Write the entries out exactly, with the final line being the one containing "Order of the".

START MATERIAL PROVIDED

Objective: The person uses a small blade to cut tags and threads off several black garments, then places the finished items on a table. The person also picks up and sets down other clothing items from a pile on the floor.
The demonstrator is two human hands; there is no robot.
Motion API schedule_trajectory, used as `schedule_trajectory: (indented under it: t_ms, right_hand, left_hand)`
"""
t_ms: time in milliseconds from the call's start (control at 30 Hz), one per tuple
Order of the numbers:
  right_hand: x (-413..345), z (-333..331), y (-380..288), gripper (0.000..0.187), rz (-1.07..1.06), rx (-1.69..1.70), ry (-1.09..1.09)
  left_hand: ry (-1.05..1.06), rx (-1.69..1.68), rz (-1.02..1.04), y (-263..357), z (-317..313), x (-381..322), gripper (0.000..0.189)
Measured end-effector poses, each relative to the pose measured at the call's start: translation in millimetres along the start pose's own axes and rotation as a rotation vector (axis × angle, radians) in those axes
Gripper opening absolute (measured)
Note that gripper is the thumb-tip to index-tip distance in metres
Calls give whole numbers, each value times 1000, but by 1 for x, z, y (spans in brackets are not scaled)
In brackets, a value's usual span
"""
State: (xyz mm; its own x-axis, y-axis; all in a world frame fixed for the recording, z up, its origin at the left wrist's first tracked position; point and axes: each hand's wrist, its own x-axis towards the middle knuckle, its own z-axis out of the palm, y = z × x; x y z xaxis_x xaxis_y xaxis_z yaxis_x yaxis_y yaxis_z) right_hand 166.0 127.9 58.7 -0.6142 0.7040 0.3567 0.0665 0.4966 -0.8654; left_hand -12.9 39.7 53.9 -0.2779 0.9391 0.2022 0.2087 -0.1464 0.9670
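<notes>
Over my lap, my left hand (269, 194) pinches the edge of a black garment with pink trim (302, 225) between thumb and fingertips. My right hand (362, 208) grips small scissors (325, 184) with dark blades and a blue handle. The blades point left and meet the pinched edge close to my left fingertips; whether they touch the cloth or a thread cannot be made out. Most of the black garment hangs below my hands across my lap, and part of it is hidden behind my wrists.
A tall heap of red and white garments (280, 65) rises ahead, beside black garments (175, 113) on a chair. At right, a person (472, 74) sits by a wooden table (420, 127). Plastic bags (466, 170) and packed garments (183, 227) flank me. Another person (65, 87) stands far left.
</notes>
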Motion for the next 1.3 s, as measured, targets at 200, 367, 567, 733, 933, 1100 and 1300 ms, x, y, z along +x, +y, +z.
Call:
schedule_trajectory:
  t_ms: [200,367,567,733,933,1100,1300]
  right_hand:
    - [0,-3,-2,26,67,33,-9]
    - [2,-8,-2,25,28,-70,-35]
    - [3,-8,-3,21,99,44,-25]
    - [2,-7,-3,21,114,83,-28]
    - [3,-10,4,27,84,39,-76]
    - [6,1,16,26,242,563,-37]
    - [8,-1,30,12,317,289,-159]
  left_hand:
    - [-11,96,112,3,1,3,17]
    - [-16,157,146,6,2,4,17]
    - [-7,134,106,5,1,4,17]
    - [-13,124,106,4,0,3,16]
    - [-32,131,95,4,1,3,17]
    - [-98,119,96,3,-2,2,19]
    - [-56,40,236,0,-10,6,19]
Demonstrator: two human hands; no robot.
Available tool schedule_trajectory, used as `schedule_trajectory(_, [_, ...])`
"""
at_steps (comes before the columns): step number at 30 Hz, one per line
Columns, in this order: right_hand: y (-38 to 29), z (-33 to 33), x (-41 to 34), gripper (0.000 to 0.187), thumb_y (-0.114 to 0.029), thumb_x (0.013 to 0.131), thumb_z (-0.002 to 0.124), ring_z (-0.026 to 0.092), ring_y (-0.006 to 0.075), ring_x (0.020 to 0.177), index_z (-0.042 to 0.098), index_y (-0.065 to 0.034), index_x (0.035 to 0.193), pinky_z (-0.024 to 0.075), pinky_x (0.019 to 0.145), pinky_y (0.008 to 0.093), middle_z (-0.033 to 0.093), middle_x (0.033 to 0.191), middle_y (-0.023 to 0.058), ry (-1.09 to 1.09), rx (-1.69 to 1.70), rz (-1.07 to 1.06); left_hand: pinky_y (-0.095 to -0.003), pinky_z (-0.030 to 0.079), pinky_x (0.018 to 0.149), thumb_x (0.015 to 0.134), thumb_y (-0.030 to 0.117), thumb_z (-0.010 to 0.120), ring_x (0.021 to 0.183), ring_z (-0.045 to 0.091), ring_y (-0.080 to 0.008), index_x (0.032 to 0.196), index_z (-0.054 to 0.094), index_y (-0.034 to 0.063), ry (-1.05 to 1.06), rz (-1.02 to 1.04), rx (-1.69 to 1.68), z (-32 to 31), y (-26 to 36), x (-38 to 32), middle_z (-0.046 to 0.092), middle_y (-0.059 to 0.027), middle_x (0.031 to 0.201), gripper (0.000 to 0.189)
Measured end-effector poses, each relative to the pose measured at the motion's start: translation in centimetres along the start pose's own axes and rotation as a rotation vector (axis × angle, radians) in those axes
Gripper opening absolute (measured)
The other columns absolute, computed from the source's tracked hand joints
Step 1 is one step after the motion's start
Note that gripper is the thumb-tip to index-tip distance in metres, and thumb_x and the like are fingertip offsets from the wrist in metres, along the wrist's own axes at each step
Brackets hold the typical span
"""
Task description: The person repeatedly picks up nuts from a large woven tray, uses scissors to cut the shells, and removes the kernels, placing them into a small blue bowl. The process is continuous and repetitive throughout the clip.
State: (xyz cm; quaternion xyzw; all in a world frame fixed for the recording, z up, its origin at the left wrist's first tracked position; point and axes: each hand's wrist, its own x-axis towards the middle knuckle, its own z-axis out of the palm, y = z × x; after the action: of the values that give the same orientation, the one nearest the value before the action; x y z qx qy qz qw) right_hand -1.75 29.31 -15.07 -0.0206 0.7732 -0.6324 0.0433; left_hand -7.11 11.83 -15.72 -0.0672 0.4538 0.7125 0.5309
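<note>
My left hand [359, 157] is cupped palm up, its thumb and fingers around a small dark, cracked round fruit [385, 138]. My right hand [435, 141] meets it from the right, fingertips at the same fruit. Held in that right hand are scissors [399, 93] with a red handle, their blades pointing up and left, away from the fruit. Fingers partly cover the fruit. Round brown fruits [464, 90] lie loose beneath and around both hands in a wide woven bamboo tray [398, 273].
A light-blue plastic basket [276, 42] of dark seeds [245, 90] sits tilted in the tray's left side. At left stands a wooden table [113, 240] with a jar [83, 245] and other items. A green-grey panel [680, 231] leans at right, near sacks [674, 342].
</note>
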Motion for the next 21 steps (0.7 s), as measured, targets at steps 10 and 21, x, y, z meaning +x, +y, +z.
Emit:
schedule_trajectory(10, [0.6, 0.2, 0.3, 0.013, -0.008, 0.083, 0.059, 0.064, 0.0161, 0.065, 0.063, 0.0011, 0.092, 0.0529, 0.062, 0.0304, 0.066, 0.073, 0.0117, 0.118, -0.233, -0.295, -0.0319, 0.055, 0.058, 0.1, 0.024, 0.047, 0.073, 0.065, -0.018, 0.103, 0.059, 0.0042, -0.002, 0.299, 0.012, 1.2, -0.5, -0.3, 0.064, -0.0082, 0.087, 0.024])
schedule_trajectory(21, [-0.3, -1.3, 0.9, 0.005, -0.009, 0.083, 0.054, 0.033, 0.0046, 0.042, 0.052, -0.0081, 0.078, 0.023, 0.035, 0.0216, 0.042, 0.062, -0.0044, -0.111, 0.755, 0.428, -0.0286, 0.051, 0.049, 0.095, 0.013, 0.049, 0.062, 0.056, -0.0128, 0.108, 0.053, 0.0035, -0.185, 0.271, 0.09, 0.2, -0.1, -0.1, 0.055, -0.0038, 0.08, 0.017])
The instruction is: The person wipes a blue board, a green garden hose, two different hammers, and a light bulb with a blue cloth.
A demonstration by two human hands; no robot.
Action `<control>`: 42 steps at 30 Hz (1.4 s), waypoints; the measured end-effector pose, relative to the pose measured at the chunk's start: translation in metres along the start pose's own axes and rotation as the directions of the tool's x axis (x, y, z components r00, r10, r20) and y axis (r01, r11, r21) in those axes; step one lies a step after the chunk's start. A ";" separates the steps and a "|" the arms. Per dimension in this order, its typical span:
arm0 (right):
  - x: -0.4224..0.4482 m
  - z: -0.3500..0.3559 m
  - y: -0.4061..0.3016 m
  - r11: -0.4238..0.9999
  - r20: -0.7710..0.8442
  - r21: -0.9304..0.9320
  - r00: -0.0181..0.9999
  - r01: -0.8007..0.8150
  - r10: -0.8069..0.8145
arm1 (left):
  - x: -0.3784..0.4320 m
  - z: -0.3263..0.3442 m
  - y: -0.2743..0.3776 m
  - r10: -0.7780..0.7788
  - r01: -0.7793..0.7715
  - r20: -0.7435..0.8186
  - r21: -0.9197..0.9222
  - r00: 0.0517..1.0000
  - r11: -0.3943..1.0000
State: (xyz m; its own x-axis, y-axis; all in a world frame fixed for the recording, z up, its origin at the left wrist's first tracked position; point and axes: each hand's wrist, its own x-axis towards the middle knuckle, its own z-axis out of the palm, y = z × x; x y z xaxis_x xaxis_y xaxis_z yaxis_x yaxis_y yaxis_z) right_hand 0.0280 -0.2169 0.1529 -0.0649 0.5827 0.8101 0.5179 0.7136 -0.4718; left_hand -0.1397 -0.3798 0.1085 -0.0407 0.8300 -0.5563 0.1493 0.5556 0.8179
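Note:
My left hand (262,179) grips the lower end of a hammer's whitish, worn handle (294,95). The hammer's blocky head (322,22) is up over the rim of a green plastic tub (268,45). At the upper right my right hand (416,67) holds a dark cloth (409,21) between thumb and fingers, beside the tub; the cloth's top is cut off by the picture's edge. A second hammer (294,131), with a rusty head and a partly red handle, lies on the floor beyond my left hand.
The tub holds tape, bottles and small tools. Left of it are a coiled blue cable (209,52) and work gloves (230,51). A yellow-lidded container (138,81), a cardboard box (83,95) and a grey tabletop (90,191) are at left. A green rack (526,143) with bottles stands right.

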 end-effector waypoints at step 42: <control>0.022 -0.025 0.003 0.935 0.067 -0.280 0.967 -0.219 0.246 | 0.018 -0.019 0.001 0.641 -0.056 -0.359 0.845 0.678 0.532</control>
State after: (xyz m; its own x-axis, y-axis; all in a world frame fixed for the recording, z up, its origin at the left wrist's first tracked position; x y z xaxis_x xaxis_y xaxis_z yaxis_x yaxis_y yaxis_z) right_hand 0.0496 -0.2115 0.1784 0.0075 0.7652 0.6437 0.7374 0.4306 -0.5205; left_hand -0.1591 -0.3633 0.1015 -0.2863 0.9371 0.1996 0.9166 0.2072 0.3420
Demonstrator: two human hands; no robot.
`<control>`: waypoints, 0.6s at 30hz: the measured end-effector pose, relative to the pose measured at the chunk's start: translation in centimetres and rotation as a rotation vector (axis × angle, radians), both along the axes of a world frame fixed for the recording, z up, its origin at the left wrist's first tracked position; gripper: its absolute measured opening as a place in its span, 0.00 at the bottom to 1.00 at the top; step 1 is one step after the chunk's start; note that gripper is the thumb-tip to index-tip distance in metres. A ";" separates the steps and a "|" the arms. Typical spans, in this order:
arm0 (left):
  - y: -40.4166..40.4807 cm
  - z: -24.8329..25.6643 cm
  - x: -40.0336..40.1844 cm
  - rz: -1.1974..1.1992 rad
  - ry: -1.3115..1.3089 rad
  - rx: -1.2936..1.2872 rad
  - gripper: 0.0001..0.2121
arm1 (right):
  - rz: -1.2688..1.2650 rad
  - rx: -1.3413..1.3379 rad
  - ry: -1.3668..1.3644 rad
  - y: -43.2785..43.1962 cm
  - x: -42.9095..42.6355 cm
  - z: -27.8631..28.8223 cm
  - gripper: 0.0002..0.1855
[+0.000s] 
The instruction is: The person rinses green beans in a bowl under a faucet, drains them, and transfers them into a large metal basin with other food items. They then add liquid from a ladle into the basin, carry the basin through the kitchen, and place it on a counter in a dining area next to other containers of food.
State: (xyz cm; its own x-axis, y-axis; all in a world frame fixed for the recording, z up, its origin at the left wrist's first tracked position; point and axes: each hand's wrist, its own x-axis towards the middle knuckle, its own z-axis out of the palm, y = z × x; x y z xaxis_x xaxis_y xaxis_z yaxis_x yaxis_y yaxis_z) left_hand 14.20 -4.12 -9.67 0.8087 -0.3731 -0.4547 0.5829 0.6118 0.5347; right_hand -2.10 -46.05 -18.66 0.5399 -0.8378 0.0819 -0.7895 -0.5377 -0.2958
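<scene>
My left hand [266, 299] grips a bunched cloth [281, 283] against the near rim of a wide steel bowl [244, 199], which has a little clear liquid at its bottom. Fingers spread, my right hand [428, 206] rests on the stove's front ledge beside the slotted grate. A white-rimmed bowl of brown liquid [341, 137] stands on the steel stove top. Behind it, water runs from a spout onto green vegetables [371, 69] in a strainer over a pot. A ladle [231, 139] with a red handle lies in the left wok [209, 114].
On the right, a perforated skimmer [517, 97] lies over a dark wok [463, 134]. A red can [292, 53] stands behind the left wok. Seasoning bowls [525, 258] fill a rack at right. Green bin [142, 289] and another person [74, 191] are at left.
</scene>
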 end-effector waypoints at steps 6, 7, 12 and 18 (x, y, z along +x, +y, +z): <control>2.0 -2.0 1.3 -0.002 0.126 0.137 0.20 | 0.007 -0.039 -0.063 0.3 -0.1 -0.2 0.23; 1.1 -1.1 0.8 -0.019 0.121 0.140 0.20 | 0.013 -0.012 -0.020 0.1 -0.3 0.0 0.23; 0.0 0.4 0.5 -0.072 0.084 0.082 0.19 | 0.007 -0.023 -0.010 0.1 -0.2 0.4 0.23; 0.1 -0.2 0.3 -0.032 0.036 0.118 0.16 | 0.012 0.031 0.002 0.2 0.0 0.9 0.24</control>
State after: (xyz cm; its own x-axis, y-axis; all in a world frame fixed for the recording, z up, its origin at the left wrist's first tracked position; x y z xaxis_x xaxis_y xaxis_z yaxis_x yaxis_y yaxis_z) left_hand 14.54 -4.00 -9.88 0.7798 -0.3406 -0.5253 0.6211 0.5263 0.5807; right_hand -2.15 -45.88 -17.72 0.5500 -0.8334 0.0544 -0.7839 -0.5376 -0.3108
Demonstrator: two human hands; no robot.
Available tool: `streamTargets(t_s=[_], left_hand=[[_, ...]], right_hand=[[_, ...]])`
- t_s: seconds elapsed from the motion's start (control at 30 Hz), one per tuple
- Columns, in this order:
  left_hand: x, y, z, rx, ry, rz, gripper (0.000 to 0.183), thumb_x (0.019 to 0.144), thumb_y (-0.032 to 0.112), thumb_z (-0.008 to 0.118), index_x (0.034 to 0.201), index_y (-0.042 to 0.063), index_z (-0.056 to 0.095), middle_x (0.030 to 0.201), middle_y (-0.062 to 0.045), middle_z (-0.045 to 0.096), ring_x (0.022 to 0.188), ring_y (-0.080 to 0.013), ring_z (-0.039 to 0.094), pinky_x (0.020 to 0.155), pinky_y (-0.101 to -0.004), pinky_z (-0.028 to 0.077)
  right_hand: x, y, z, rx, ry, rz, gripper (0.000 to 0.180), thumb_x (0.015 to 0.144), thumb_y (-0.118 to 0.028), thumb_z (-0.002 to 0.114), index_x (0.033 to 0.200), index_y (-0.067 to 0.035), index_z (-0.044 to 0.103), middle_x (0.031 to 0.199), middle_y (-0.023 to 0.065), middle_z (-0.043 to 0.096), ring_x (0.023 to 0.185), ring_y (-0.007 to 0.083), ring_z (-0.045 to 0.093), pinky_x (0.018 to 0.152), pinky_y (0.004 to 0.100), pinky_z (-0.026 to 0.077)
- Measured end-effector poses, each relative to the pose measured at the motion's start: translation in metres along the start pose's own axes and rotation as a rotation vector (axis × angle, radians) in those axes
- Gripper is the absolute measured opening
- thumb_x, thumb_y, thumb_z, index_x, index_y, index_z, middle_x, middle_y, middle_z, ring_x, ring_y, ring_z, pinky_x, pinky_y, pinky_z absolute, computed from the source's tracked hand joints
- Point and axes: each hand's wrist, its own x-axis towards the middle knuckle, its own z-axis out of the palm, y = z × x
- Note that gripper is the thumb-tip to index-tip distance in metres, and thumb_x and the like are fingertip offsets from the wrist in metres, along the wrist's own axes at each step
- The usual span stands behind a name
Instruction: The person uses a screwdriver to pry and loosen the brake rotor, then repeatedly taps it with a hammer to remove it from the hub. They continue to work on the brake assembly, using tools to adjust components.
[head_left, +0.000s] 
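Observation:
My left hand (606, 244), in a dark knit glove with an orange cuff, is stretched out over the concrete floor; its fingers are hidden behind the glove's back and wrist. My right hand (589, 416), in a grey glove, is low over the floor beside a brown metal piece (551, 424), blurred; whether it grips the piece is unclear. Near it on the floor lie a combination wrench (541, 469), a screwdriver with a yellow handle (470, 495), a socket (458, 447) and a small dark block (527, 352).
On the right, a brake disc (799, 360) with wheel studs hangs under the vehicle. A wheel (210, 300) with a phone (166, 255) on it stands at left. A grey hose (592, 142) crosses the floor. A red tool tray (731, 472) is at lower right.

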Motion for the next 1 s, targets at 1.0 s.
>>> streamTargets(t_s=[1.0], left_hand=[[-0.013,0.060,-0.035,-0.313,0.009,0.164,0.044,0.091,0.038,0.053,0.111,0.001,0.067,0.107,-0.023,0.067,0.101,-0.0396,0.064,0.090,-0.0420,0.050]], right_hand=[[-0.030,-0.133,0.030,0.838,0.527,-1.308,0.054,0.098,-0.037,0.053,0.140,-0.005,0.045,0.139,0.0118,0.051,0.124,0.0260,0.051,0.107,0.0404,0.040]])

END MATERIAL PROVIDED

▶ _SOLUTION FOR THIS EXERCISE_
Objective: The person uses a small blade to cut tags and threads off several black garments, then places the finished items on a table. The person also picks up and sets down other clothing items from a pile on the floor.
The demonstrator is two human hands; there is no robot.
Motion API schedule_trajectory, used as `schedule_trajectory: (indented under it: t_ms, right_hand, left_hand)`
"""
t_ms: time in milliseconds from the call's start (control at 30 Hz), one per tuple
Order of the numbers:

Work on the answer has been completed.